What the task requires =
How many lines in the records below contain the word "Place"? Reply with that number only.
Content starts
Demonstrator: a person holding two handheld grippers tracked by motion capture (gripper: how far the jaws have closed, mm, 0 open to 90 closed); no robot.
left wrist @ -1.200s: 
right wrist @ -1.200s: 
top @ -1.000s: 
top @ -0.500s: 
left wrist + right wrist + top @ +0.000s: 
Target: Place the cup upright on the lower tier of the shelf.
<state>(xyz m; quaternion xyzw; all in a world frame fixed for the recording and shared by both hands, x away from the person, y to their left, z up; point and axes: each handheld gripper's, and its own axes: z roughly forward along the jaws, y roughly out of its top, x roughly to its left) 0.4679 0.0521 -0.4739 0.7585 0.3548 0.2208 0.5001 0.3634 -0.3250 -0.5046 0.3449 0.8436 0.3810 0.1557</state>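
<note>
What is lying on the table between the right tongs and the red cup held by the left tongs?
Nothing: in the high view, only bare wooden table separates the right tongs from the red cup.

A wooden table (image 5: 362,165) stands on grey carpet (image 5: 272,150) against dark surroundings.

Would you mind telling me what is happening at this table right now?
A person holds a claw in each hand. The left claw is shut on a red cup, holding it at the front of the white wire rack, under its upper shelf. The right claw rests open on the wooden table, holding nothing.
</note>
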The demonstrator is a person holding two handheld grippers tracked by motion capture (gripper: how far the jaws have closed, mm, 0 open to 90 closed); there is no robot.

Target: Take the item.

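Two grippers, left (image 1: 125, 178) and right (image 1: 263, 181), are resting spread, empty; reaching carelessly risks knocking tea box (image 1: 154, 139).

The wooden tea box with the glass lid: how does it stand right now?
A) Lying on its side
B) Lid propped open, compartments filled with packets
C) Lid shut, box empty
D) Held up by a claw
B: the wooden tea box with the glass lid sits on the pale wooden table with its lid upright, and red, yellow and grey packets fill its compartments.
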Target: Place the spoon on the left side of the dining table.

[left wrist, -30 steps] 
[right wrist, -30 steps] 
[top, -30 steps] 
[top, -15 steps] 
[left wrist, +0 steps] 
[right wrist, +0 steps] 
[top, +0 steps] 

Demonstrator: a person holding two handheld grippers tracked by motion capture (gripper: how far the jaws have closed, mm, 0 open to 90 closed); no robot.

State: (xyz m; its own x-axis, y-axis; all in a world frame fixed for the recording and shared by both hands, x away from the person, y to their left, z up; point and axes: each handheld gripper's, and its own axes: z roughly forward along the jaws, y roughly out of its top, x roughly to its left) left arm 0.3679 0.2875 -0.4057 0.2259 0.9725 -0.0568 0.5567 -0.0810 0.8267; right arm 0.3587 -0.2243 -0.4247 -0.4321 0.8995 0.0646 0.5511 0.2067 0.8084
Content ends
Result for this task =
2